Sumitomo aumentará o investimento em renováveis na Índia para US$ 1,3 bilhão

- Sumitomo investirá US$ 1,28 bilhão em renováveis da Índia, dobrando seu compromisso anterior.
- A joint venture com a Ampin visa construir 2 GW de projetos solares e eólicos até 2027–28.
- A crescente demanda de empresas japonesas na Índia impulsiona o crescimento dos PPAs corporativos.
A Sumitomo Corp. planeja expandir significativamente sua presença no setor de energia renovável em rápido crescimento da Índia, dobrando seu compromisso inicial de investimento para um total de ¥200 bilhões (US$ 1,28 bilhão), à medida que a demanda por eletricidade limpa aumenta entre os usuários industriais.
A casa de negociação japonesa irá utilizar os fundos por meio de sua joint venture com a startup indiana Ampin Energy Transition.
A joint venture tem como objetivo 2 GW de capacidade até 2027–28
O investimento ampliado apoiará o desenvolvimento de mais de 2 gigawatts de capacidade de energia renovável até o ano fiscal de 2027, ou até março de 2028, conforme declarado separadamente por um porta-voz da Sumitomo.
Os projetos abrangem instalações solares e eólicas em mais de 10 estados indianos, com operações solares já em andamento em Haryana e Karnataka.
Espera-se que as instituições financeiras participem da estrutura de financiamento, complementando o capital detido pela joint venture.
Sumitomo detém 49% da AMPIN CandI Power Private Limited, com a Ampin Energy Transition detendo o restante.
A estratégia da empresa está diretamente ligada à rápida expansão do mercado de contratos corporativos de compra de energia (PPA) da Índia, que cresceu para 12 gigawatts em 2023.
A Sumitomo prevê que o mercado subirá para 100 gigawatts até 2030, à medida que as empresas buscam suprimentos de energia mais limpos e estáveis diante dos crescentes compromissos com sustentabilidade.
Empresas japonesas na Índia impulsionam a demanda inicial por energia
A energia gerada pelos projetos da joint venture será fornecida diretamente para fábricas e escritórios operados por empresas japonesas na Índia.
A Sumitomo já garantiu cerca de 10 PPAs com empresas japonesas, muitas delas fabricantes, incluindo montadoras de automóveis.
Essas empresas veem cada vez mais o fornecimento confiável de eletricidade como um grande desafio operacional, com energia renovável oferecendo tanto competitividade de custo quanto benefícios de descarbonização.
"Buscamos atender à demanda por eletricidade mais verde e competitiva e nos tornar a maior empresa japonesa de geração de energia na Índia", disse Takahiro Jitosho, presidente e diretor executivo da Sumitomo Corp. India.
Espera-se que as instalações renováveis proporcionem estabilidade de longo prazo para clientes corporativos, à medida que a Índia continua desregulamentando o acesso à rede e apoiando a participação privada no fornecimento de energia.
Os PPAs surgiram como um mecanismo preferido para empresas que buscam gerenciar custos de energia enquanto reduzem as emissões.

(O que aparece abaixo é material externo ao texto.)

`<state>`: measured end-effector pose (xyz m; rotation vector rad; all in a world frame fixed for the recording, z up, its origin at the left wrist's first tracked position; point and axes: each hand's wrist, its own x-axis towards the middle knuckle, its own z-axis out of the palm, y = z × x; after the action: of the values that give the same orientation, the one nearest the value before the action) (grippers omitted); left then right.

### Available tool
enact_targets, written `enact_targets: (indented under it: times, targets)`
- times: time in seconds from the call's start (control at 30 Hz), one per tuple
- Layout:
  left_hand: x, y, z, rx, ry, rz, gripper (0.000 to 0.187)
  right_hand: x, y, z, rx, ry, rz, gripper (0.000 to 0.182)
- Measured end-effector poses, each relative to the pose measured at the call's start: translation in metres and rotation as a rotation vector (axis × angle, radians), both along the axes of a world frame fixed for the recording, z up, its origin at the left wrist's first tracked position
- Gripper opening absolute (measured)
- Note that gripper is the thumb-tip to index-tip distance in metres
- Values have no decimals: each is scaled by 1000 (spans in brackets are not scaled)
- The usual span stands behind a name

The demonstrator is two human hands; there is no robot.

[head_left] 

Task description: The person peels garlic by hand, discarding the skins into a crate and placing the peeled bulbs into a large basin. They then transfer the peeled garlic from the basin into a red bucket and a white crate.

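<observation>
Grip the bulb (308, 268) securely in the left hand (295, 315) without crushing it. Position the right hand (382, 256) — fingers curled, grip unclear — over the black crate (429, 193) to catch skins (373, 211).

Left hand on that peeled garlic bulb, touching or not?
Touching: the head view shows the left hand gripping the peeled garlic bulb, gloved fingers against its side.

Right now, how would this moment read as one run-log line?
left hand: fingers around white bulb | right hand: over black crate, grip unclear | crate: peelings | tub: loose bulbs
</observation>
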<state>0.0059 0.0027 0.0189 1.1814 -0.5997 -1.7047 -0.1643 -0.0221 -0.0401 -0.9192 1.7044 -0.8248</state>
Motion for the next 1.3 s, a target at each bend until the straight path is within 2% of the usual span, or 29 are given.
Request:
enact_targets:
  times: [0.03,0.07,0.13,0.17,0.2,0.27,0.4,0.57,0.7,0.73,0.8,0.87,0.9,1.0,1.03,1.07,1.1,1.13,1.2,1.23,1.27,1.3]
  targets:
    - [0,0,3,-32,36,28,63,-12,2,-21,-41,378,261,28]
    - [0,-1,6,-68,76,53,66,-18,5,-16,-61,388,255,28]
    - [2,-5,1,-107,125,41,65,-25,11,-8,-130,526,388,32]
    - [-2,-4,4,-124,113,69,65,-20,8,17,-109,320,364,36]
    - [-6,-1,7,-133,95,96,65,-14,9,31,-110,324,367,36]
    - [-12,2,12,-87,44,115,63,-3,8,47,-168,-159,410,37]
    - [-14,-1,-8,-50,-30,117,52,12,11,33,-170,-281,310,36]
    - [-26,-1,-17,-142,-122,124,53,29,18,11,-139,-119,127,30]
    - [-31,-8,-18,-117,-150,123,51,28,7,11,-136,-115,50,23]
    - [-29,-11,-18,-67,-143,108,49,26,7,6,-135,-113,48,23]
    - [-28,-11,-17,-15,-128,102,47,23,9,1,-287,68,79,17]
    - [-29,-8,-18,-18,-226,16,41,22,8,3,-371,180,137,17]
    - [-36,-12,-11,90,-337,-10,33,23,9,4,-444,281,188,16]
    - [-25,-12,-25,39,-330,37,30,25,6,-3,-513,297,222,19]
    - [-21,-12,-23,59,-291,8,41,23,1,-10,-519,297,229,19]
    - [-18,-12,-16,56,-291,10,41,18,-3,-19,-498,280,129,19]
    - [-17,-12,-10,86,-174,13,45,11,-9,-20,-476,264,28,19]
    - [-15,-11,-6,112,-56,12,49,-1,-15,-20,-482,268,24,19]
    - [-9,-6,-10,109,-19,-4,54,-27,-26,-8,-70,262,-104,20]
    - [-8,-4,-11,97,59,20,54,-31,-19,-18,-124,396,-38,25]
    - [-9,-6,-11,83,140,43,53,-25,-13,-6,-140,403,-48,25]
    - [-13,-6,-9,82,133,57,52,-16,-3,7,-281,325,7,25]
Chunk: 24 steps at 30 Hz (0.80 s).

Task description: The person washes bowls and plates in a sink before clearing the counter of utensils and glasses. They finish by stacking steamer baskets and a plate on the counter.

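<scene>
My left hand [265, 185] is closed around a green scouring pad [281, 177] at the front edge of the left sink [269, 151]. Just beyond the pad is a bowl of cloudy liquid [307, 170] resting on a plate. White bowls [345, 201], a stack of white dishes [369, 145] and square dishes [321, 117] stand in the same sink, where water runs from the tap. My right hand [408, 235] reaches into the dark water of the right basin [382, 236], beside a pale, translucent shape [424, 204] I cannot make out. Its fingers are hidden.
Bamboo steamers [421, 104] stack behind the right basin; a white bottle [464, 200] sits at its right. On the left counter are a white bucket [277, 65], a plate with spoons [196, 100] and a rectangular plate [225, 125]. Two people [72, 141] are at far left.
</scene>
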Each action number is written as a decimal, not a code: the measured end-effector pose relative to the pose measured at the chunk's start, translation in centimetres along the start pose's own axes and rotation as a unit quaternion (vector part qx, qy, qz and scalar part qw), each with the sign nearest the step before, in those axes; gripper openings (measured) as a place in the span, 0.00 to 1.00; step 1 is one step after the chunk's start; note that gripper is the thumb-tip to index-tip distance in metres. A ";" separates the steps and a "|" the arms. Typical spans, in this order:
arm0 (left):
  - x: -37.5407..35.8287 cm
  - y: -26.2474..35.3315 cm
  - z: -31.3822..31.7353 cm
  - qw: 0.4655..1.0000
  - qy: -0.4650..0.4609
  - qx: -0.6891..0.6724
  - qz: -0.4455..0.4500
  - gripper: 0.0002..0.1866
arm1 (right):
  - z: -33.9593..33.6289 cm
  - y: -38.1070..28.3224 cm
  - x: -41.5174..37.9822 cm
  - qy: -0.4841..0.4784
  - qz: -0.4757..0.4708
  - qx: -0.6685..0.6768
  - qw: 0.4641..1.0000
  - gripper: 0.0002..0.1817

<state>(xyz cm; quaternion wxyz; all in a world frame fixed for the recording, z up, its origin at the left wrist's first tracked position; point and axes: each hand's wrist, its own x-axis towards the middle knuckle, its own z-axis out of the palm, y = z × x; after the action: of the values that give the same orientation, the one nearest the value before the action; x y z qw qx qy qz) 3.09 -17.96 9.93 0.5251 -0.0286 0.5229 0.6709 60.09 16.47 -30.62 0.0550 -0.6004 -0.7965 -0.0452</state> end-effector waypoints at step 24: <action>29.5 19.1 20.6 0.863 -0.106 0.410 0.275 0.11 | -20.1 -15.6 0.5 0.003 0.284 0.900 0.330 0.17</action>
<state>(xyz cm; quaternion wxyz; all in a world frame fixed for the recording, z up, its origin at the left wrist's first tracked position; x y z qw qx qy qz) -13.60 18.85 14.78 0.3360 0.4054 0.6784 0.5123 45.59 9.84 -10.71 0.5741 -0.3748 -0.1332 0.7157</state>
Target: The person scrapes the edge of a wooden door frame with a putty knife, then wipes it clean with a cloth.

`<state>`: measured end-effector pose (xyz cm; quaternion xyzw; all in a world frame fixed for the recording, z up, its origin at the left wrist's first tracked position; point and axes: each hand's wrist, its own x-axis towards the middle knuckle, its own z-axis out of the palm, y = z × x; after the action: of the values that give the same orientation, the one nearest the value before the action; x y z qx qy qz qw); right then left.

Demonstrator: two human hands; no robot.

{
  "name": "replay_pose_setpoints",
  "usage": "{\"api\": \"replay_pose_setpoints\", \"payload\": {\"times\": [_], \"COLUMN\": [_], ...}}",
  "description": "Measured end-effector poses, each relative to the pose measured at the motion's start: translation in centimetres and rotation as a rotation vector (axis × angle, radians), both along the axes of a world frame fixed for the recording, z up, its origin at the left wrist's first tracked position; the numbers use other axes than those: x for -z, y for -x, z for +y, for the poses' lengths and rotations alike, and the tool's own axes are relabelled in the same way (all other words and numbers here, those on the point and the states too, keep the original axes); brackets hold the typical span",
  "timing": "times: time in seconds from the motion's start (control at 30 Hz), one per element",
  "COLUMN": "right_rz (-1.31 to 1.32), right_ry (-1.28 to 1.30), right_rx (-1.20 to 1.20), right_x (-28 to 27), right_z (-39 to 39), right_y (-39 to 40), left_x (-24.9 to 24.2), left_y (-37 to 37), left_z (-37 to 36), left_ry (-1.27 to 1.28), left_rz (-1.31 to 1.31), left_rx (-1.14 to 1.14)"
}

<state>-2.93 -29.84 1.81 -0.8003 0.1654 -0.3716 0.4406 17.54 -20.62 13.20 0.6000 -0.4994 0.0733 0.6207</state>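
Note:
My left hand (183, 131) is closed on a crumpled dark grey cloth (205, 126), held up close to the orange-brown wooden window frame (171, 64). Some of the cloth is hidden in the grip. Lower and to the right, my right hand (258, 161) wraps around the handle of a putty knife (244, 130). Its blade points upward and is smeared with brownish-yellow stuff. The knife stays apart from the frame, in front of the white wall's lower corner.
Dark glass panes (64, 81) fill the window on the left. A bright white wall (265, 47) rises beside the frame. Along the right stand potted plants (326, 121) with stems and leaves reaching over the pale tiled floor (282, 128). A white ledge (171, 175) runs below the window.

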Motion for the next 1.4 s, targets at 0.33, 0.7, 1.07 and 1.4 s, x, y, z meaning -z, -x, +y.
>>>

A aposta da Índia pelo carbono zero cria novas oportunidades de mercado
A Índia pretende alcançar emissões líquidas zero de gases de efeito estufa até 2070, uma meta que exigirá uma aceleração significativa da adição de capacidade renovável.
Atualmente, o país depende de combustíveis fósseis para cerca de três quartos de sua geração de energia, ressaltando a escala da transição necessária.
Para a Sumitomo, a expansão de investimentos reflete tanto a confiança no arcabouço regulatório indiano para renováveis quanto a mudança corporativa mais ampla em direção à aquisição de energia limpa.
O gasoduto da joint venture posiciona a empresa para se beneficiar do aumento da demanda industrial de eletricidade à medida que as cadeias de suprimentos globais se diversificam e a capacidade de fabricação na Índia se expande.
O compromisso crescente da casa de negociação japonesa sinaliza o apetite sustentado dos investidores estrangeiros por infraestrutura renovável na Índia, impulsionado por perspectivas de crescimento de longo prazo e expansão da adoção corporativa.
À medida que a Sumitomo amplia seu portfólio, pretende desempenhar um papel central no fornecimento de energia limpa para empresas multinacionais que atuam em um dos mercados de energia que mais cresce no mundo.